Dan Lebowitz, executive director of the Center for the Study of Sport in Society. Photo by Alyssa Stone/Northeastern University

“There might not be infrastructure in many countries around [football], but there’s great international interest in American football,” Lebowitz says. “I think you’re going to see a proliferation of that sport, and that proliferation will lead to the possibility of it becoming entrenched in other countries around the world.”

For the Olympics, including a sport with the viewership of football, even in an alternative form, is a no-brainer. But Lebowitz says the impact the Olympics could have on football might be seismic.

The inclusion of any sport in the Olympics automatically raises its international profile. The NFL plays in London and Germany, and efforts like New England Patriots owner Robert Kraft building football facilities in Jerusalem have also helped generate some international interest. But Lebowitz says building infrastructure to support leagues and pipelines of talent in other countries has been an ongoing challenge.

“How you get to that conversation and that reality is to put something like flag football on the international stage,” Lebowitz says.

Including flag football in the Olympics opens the door to new players who might not have previously considered touchdowns and first downs. With many countries starting from the ground level with football, Lebowitz says it could create situations where surprising contenders could find Olympic success.

With the NFL exploring the possibility of letting NFL players compete in the Olympics, longtime fans may be able to see their favorite players compete internationally for the first time.
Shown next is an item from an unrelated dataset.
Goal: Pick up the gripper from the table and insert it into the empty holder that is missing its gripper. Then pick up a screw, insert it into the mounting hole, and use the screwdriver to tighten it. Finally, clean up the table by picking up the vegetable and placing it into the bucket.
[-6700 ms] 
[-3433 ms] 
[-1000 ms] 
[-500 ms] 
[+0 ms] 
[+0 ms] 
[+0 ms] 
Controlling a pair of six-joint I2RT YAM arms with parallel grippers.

And new fans will be able to see an often complicated sport played at the highest level. 

“When you put sports on a platform of either national or international visibility, that visibility leads to viability, and then that viability leads to people actually appreciating the beauty and value of that sport and the people who play it,” Lebowitz says.

Whether any team will be able to compete against the U.S. is a question that many have already assumed the answer to. Football is a cultural institution in the U.S., Lebowitz says, and years of experience and expertise mean something. 

But the 2028 Games could mark the beginning of a shift. Lebowitz points to how America’s place as a dominant force in basketball has changed dramatically over the last decade or so to the point where many of the NBA’s marquee players come from overseas. Years down the road, he predicts something similar could happen to the NFL and football abroad.

“American basketball and the height and excellence and expertise of those players in those international realms lifted the entirety of international basketball,” Lebowitz says. “If you think about flag football as the entry point on an international scale for people to engage in football, long term you will see people engaging with it and increasing their expertise in it. Then, at some point, what may not be [internationally] competitive at this early level will become incredibly competitive down the road.”